To George Washington from the Citizens of Mero District, Southwest Territory, 13 August 1793
From the Citizens of Mero District, Southwest Territory
[c.13 August 1793]
To GEORGE WASHINGTON, President of the United States. The MEMORIAL and PETITION of the Convention of Mero District.
WE, your memorialists being regularly chosen and fully authorised by the citizens of Mero, to represent the situation of our country, address you, sir, amidst dangers which threaten our total dissolution, without your aid.
We omit to speak of the outrages this frontier has suffered from the insolence and barbarity of the Creeks and Cherokees ever since the first establishment of our settlement of Cumberland.
We request only to call your attention to the list of the killed and wounded since the treaty of Holston, amounting to one hundred and seventeen, which we enclose.1 This best proves how slender a tie, upon these barbarous people are treaties, without the restraint of coercion and fear. The loss of our property we name not.
What succour has been granted, tho’ liberal, each day’s melancholy experience shews to be inadequate to the protection of our lives. The despair of our fellow citizens causes a daily increase of population to the Spanish government.
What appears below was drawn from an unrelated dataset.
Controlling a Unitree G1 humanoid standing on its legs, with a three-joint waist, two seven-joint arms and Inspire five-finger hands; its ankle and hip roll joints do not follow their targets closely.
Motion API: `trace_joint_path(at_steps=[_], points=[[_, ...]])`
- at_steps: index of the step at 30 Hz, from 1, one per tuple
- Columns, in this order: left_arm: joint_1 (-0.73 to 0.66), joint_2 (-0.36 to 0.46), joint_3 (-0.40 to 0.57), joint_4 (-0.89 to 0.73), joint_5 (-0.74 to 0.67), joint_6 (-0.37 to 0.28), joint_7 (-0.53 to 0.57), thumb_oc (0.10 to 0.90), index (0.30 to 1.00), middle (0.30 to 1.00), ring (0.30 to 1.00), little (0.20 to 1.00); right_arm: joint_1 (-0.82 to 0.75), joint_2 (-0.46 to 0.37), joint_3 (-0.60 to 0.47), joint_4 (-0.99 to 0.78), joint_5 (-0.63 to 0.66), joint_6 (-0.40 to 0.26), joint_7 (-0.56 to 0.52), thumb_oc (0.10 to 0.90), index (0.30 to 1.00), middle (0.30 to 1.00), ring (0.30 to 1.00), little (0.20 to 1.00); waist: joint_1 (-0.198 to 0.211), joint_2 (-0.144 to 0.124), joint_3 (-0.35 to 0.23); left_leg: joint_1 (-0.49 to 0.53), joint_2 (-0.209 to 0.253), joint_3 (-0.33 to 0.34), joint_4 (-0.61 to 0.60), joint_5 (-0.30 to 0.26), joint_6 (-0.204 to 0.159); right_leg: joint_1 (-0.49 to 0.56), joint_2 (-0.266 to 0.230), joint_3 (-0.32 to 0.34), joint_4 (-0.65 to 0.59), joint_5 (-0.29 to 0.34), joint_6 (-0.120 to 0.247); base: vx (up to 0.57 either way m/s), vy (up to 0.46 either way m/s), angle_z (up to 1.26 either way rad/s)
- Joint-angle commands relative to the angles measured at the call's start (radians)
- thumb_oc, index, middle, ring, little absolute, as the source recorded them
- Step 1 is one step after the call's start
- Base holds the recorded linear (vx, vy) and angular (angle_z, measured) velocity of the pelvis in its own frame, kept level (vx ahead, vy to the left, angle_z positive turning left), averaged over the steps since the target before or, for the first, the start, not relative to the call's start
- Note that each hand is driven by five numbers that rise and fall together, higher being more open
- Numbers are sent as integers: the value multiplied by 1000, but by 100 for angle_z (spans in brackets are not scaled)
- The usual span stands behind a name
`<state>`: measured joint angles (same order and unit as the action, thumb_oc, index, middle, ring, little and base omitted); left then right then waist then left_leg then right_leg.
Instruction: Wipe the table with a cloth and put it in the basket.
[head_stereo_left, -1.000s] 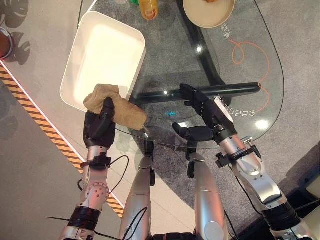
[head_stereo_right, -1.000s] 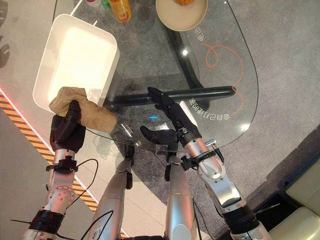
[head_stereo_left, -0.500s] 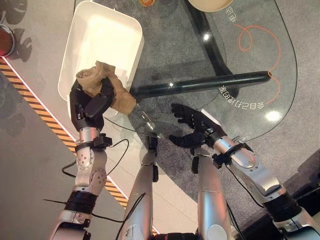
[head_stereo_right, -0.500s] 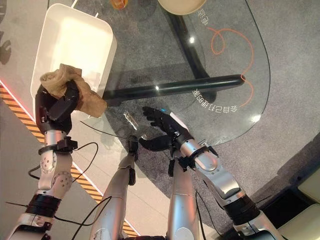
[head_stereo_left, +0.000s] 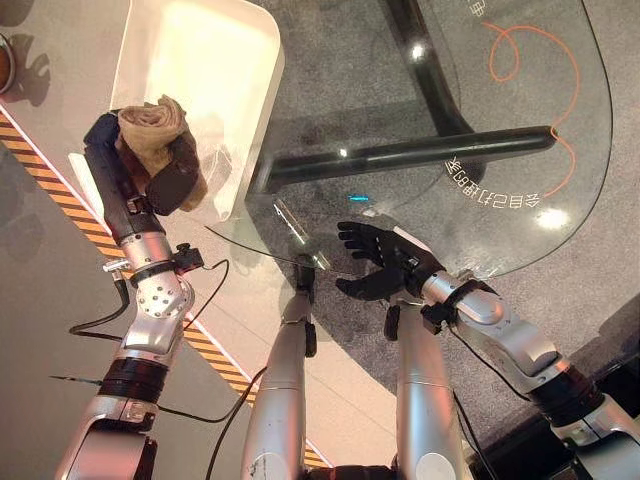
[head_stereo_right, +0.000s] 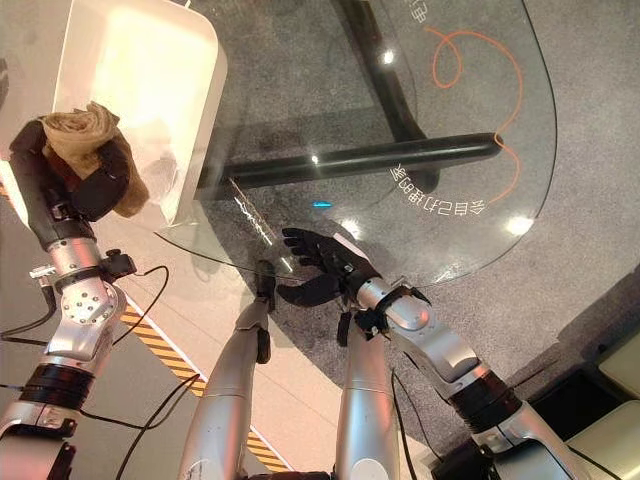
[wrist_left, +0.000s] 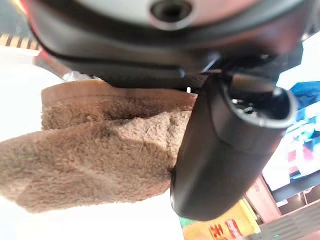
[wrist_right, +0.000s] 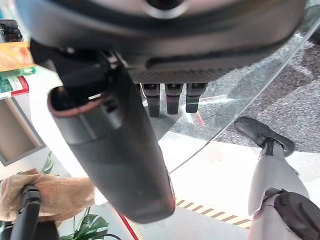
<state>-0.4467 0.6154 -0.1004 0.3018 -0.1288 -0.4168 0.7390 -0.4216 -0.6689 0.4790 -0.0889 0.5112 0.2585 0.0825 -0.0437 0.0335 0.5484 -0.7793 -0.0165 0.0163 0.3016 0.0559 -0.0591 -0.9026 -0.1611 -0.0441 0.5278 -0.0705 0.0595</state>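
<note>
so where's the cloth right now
The cloth is bunched in the left hand, on the left of the eye views, at the near corner of the white basket.

Cloth (head_stereo_left: 150, 130): tan, fuzzy, bunched into a wad, clamped in the curled fingers of the left hand (head_stereo_left: 165, 175), raised at the near rim of the basket. Basket (head_stereo_left: 225, 60): white, rectangular, rounded corners, open top, standing beside the left edge of the glass table (head_stereo_left: 480, 120)
</note>
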Motion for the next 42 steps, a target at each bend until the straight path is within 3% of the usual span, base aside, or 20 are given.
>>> trace_joint_path(at_steps=[1, 7, 13, 18, 19, 22, 23, 24, 25, 26, 27, 33, 34, 35, 36, 37, 38, 39, 40, 42], points=[[-49, 87, 106, -63, 65, -35, 175, 100, 300, 300, 300, 200, 19, 0, 29, -98, 64, -15, 5, 800, 900, 900, 900, 900, -8, 32, -28, -75, -70, 115, 117, -73, 52, 8, 94, 5, -151, 85, -12, 38, 44, 1], [-67, 118, 93, -24, 170, 81, 299, 100, 300, 300, 300, 200, 8, -21, 41, -109, 107, 5, -34, 800, 900, 900, 900, 900, -3, 30, -28, -136, -70, 111, 134, -73, 50, -52, 94, -2, -140, 90, -8, 20, 27, 0], [-104, 120, 70, 10, 171, 110, 330, 100, 300, 300, 300, 200, -5, -32, 46, -101, 118, 17, -29, 800, 900, 900, 900, 900, -5, 32, -28, -191, -64, 105, 155, -70, 44, -107, 97, 2, -113, 89, -6, 8, 19, 0], [-160, 113, 32, 52, 148, 112, 308, 100, 300, 300, 300, 200, -44, -35, 67, -72, 130, 18, -48, 800, 900, 900, 900, 900, -7, 32, -28, -264, -62, 103, 174, -66, 47, -187, 108, 4, -76, 92, -5, 18, 34, -1], [-151, 109, 24, 60, 140, 107, 302, 100, 300, 300, 300, 200, -34, -32, 72, -66, 131, 18, -47, 800, 900, 900, 900, 900, -5, 33, -28, -237, -61, 95, 184, -97, 41, -161, 113, 7, -61, 60, 0, 42, 18, -2], [-181, 98, 9, 102, 131, 92, 268, 100, 300, 300, 300, 200, -56, -30, 74, -44, 135, 20, -46, 800, 900, 900, 900, 900, -8, 29, -28, -255, -60, 97, 191, -96, 39, -176, 119, 3, -54, 61, 1, -14, 30, -9], [-207, 95, 4, 118, 129, 90, 256, 100, 300, 300, 300, 200, -79, -34, 70, -36, 138, 19, -42, 800, 900, 900, 900, 900, -14, 26, -28, -292, -60, 107, 186, -65, 43, -210, 118, -1, -64, 92, -3, 1, 42, -8], [-215, 88, -14, 141, 119, 90, 233, 100, 300, 300, 300, 200, -76, -36, 71, -25, 141, 18, -36, 800, 900, 900, 900, 900, -16, 23, -28, -276, -57, 100, 197, -92, 35, -195, 126, 6, -49, 65, 3, -56, 38, -5], [-237, 89, -17, 151, 116, 90, 222, 100, 300, 300, 300, 200, -92, -40, 67, -19, 140, 14, -35, 800, 900, 900, 900, 900, -20, 21, -28, -310, -57, 110, 189, -62, 39, -225, 123, 3, -63, 96, -2, 40, 32, -1], [-231, 86, -26, 161, 114, 90, 215, 100, 300, 300, 300, 200, -83, -38, 72, -12, 141, 12, -34, 800, 900, 900, 900, 900, -20, 20, -28, -284, -56, 101, 197, -90, 32, -200, 128, 7, -51, 67, 3, -51, 14, 0], [-254, 86, -27, 172, 113, 91, 211, 100, 300, 300, 300, 200, -101, -40, 69, -10, 141, 10, -33, 800, 900, 900, 900, 900, -24, 18, -28, -318, -56, 109, 189, -59, 37, -231, 126, 5, -64, 98, -2, 0, 0, 0], [-320, 87, -86, 246, 86, 96, 175, 100, 300, 300, 300, 200, -124, -40, 78, 25, 158, -4, -18, 800, 900, 900, 900, 900, -33, 6, -28, -317, -58, 95, 198, -82, 26, -228, 137, 14, -55, 78, 7, 7, 10, -2], [-344, 91, -90, 252, 85, 101, 166, 100, 300, 300, 300, 200, -142, -43, 74, 26, 162, -7, -18, 800, 900, 900, 900, 900, -36, 3, -28, -348, -59, 103, 188, -51, 30, -257, 133, 12, -70, 109, 4, 0, 0, 0], [-334, 88, -97, 257, 85, 104, 161, 100, 300, 300, 300, 200, -129, -40, 79, 29, 163, -8, -17, 800, 900, 900, 900, 900, -35, 4, -28, -319, -58, 94, 197, -81, 25, -229, 137, 15, -57, 80, 8, -46, -8, -1], [-363, 94, -103, 268, 81, 115, 137, 100, 300, 300, 300, 200, -147, -39, 74, 35, 159, -14, -13, 800, 900, 900, 900, 900, -39, 1, -28, -356, -60, 103, 188, -48, 29, -261, 134, 13, -73, 113, 5, 0, 0, 0], [-360, 92, -115, 278, 78, 123, 123, 100, 300, 300, 300, 200, -140, -34, 80, 40, 157, -17, -13, 800, 900, 900, 900, 900, -38, 1, -28, -333, -60, 94, 194, -71, 23, -239, 138, 15, -65, 90, 9, -51, -9, 0], [-374, 95, -114, 282, 73, 126, 114, 100, 300, 300, 300, 200, -152, -35, 76, 38, 158, -17, -15, 800, 900, 900, 900, 900, -40, 0, -28, -357, -62, 102, 187, -47, 27, -260, 135, 13, -76, 113, 5, 32, -4, 0], [-369, 89, -128, 295, 52, 139, 91, 100, 300, 300, 300, 200, -144, -30, 84, 42, 161, -19, -19, 800, 900, 900, 900, 900, -39, -1, -28, -328, -61, 93, 196, -77, 22, -232, 140, 15, -64, 83, 10, -45, -6, -1], [-387, 92, -128, 299, 47, 145, 83, 100, 300, 300, 300, 200, -159, -32, 80, 43, 158, -21, -19, 800, 900, 900, 900, 900, -42, -2, -28, -358, -63, 102, 186, -46, 27, -260, 137, 13, -78, 114, 5, 0, 0, 0], [-393, 92, -134, 310, 38, 151, 69, 100, 300, 300, 300, 200, -161, -31, 79, 45, 159, -23, -21, 800, 900, 900, 900, 900, -43, -3, -28, -362, -63, 102, 188, -45, 26, -262, 136, 12, -79, 115, 5, -25, -3, -1]])
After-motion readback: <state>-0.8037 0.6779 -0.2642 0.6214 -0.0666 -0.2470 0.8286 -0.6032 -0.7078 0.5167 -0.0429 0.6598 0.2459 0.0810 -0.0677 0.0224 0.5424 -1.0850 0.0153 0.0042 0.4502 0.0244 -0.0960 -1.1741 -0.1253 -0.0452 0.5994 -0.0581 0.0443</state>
Long experience emboldens us humbly to suggest, that while our hands are tied, and the enemy permitted to proceed without retaliation, we cannot flatter ourselves with any bounds to our calamities.2 How far it may, in general, be expedient to reconcile this enemy with presents and rewards, is not for us to decide; but we cannot help deploring, that, with respect to this country such treaties appear to have an evil tendency.3
That our sufferings proceed not from any known provocation on our side,4 we appeal to the father of truth and mercy: Therefore, in full confidence of your humanity and justice, we pray, that we may be further assisted to support this frontier, which in our present situation is found to be in the utmost danger. We further petition, that to awe our enemies, this government may be permitted to retaliate upon the invaders and aggressors, or to demand them from their towns, if they pursue these insufferable violences: or, in case they refuse to deliver them up, that we may have the sanction of public authority to do ourselves justice; for we know not, in our present situation, to what despair the people may be driven.5
DAVID WILSON, Chairman.6
THOMAS DONNEL, Clerk.
Printed, Knoxville Gazette, 13 Aug. 1793.
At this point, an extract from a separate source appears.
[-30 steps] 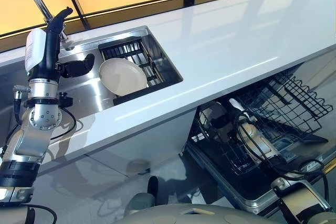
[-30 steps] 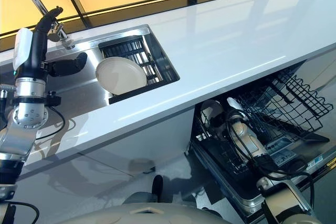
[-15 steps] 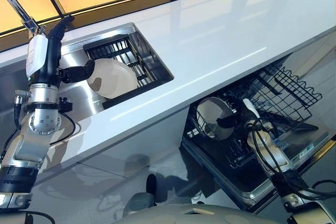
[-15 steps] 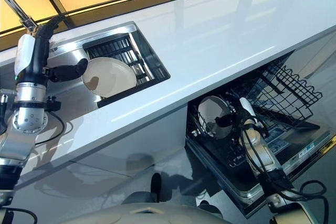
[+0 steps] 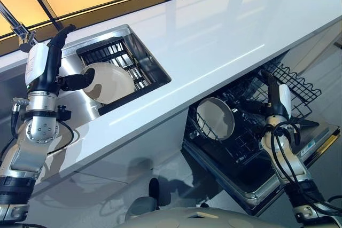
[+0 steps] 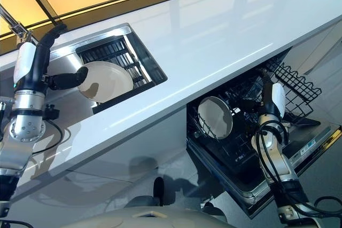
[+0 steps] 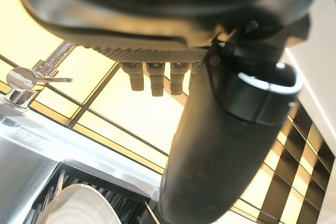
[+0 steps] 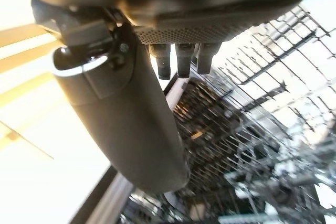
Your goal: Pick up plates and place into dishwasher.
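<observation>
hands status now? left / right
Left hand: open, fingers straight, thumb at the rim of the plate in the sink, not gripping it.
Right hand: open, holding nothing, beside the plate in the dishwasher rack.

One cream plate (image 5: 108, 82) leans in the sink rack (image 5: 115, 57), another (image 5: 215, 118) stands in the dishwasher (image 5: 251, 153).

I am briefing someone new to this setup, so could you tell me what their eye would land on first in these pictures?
Probably the two pale plates: one plate in the sink, leaning on a dark rack with the left hand at its edge, and one plate in the dishwasher, standing upright in the lower basket. The right hand hangs open beside that basket, under the long white counter.
</observation>
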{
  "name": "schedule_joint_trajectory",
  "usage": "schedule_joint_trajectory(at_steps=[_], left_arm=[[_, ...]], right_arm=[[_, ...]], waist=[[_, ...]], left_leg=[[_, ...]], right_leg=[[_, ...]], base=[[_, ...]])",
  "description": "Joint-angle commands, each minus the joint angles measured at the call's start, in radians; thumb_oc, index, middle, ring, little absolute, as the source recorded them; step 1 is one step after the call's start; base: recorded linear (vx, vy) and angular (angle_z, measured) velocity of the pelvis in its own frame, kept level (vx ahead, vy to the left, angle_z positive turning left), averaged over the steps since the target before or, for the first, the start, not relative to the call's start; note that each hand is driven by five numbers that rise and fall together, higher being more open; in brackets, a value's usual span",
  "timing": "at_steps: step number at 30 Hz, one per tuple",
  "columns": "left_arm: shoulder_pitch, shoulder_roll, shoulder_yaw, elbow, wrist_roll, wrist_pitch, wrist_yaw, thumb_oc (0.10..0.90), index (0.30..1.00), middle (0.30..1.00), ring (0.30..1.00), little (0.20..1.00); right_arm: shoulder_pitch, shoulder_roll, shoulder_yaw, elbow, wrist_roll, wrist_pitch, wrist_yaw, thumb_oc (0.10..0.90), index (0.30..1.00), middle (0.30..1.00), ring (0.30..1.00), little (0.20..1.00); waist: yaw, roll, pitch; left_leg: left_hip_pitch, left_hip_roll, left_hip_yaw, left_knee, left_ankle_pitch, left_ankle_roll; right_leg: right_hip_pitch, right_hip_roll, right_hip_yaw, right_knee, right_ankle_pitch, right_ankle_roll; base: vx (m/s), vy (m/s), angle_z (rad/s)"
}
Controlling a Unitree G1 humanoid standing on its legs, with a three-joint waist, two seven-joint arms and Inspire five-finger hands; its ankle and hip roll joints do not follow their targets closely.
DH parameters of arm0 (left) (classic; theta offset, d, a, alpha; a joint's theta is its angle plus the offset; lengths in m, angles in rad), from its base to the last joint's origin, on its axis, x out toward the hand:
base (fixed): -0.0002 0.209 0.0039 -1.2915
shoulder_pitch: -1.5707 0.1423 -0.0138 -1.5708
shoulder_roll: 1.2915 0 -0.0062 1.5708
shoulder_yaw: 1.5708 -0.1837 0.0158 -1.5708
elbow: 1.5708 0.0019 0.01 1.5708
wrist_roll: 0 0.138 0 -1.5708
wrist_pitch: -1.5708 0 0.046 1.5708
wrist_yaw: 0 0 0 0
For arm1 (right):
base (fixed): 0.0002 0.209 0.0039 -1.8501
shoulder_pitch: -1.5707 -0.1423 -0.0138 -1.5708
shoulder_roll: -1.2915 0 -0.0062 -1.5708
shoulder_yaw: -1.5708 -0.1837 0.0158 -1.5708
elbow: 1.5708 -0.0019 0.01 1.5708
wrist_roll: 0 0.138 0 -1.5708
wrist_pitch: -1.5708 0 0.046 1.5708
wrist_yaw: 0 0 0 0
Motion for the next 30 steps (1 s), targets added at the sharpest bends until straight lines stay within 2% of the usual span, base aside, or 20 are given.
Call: schedule_joint_trajectory(at_steps=[1, 9, 15, 19, 30], left_arm=[[-0.045, 0.06, 0.135, -0.046, -0.018, -0.007, -0.003, 0.8, 0.9, 0.9, 0.9, 0.9], [-0.125, 0.233, 0.128, 0.028, -0.045, 0.119, -0.135, 0.8, 0.9, 0.9, 0.9, 0.9], [-0.215, 0.32, 0.079, 0.125, -0.077, 0.194, -0.22, 0.8, 0.9, 0.9, 0.9, 0.9], [-0.254, 0.343, 0.057, 0.134, -0.08, 0.221, -0.277, 0.8, 0.9, 0.9, 0.9, 0.9], [-0.419, 0.408, -0.057, 0.194, -0.098, 0.305, -0.319, 0.8, 0.9, 0.9, 0.9, 0.9]], right_arm=[[-0.042, -0.083, -0.093, -0.157, -0.013, -0.142, -0.085, 0.8, 0.9, 0.9, 0.9, 0.9], [-0.056, -0.208, -0.152, -0.242, -0.016, -0.114, -0.066, 0.8, 0.9, 0.9, 0.9, 0.9], [-0.025, -0.272, -0.167, -0.294, -0.023, -0.066, 0.048, 0.8, 0.9, 0.9, 0.9, 0.9], [-0.015, -0.287, -0.168, -0.28, -0.003, -0.038, 0.093, 0.8, 0.9, 0.9, 0.9, 0.9], [-0.014, -0.317, -0.141, -0.26, 0.006, 0.0, 0.148, 0.8, 0.9, 0.9, 0.9, 0.9]], waist=[[-0.018, 0.002, -0.057], [-0.037, 0.014, -0.047], [-0.063, 0.021, -0.04], [-0.073, 0.02, -0.038], [-0.104, 0.022, -0.02]], left_leg=[[0.128, -0.037, 0.039, 0.003, -0.181, 0.004], [0.125, -0.038, 0.043, 0.003, -0.178, 0.001], [0.116, -0.036, 0.061, 0.003, -0.175, 0.002], [0.112, -0.037, 0.07, 0.003, -0.174, 0.004], [0.107, -0.04, 0.096, 0.003, -0.174, 0.008]], right_leg=[[-0.072, 0.013, 0.012, 0.004, 0.096, 0.036], [-0.078, 0.017, 0.017, 0.005, 0.099, 0.04], [-0.092, 0.018, 0.024, 0.007, 0.099, 0.045], [-0.098, 0.021, 0.028, 0.005, 0.101, 0.046], [-0.117, 0.023, 0.047, 0.008, 0.108, 0.051]], base=[[0.0, 0.0, 0.0], [0.0, 0.0, 0.0], [0.03, 0.042, -0.05], [0.04, 0.033, -0.09], [0.06, 0.03, -0.08]])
1. On the Treaty of Holston, which the United States had signed with the Cherokee Indians on 2 July 1790 and which the U.S. Senate ratified on 10 Nov. 1791, see GW’s Proclamation on the Treaty of Holston of 11 Nov. 1791 and notes. The enclosed list has not been identified, but it probably resembled “A RETURN of persons killed, wounded, and taken prisoners, from Miro District, since the 1st of January, 1791” until 8 Oct. 1792. It contains the names of ninety-seven Mero District and twenty-two Washington District residents. A “List of murders committed by Indians in Mero District, since the 20th of May, 1793” until 19 July 1793, contains the names of eighteen other persons killed or wounded, and a summary of “Indian depredations, not before mentioned,” of 1–21 Aug. 1793, identifies five additional persons killed, plus an unspecified number of children ( 1:329–31, 466, 468).
2. For the administration’s measured response to a previous request for federal assistance, see Henry Knox to William Blount, 14 May 1793, in note 2 of Knox to GW, 20 Mar. 1793. For the administration’s recent consideration of a military expedition against hostile Indians in the South, see Andrew Pickens’s memorandum of 26 July 1793, and notes, Enclosure I of Knox to GW, 5 Aug. 1793 (second letter).
3. According to the Treaty of Holston and a later article added to the treaty on 17 Feb. 1792, the United States agreed to pay an annuity of $1,500 to the Cherokee nation. Article 14 of the treaty also stipulated that the United States “will from time to time furnish gratuitously the said nation with useful implements of husbandry” ( , 2:29–33).
4. For an account of one recent provocation, see Henry Knox to GW, 16 July 1793, and note 1.
5. No reply from GW has been identified.
6. Revolutionary war veteran and Pennsylvania native David Wilson (died c.1803) served in the North Carolina militia during the Revolutionary War, and for this, he received a land grant in the future state of Tennessee. When elections were held in December 1793 for the first territorial assembly of the Southwest Territory, Wilson was chosen to represent Sumner County. ( , 621, 707). Wilson County, Tenn., which was created in 1799, was named after him.